TASK:
Each line below that includes "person" counts once; report the total and nothing more.

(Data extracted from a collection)
+===+
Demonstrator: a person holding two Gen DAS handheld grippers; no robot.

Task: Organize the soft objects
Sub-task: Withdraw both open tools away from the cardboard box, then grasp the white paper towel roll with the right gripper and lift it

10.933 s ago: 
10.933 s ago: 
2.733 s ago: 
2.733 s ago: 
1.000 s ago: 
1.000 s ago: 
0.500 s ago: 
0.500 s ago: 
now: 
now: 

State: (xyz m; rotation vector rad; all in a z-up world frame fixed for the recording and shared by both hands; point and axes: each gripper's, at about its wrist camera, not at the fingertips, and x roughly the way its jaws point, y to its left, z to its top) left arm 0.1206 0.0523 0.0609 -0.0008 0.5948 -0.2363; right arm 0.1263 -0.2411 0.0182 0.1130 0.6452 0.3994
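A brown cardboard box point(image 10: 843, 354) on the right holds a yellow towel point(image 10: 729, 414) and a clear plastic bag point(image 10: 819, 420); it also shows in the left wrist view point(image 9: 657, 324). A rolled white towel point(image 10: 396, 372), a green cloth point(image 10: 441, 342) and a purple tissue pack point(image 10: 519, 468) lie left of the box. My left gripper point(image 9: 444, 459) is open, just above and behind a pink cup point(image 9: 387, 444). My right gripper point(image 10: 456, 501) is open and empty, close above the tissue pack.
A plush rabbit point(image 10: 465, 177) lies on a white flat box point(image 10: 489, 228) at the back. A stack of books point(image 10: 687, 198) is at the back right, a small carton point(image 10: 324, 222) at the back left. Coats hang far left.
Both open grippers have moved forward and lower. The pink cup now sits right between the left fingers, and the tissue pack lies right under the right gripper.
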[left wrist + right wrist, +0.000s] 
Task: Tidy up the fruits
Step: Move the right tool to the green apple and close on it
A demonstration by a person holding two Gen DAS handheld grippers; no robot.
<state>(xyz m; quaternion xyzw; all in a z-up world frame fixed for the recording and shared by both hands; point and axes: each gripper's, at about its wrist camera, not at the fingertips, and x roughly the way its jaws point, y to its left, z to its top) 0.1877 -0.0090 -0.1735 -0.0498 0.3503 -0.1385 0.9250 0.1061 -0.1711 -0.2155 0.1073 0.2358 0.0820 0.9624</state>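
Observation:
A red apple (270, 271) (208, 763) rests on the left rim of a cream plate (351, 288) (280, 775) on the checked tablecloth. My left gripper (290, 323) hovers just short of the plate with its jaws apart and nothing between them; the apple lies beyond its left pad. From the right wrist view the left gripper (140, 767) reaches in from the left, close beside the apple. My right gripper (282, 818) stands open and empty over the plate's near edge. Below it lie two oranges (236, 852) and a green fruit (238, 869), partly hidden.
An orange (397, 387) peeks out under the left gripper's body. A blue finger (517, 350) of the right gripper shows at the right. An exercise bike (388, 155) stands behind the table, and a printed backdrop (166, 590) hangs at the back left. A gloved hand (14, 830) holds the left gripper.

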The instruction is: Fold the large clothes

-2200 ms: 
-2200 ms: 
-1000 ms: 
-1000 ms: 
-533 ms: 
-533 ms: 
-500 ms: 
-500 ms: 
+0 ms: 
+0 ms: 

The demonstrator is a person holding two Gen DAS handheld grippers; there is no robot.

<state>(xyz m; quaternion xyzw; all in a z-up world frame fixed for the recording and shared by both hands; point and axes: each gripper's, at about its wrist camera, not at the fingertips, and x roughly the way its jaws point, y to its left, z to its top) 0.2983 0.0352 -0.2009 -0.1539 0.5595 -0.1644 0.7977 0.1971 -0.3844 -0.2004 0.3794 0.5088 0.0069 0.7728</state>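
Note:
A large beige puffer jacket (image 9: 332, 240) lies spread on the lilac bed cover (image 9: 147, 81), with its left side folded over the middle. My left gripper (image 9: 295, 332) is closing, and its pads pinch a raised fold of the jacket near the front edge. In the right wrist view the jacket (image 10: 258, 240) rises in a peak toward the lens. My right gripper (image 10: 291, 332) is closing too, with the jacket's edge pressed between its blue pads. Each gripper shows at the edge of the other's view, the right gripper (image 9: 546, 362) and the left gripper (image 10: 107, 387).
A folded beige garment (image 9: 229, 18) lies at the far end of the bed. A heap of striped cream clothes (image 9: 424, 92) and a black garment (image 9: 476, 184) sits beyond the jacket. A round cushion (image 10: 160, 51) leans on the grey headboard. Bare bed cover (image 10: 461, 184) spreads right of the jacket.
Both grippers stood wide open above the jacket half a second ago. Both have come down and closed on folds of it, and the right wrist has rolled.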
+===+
EXPECTED OUTPUT:
3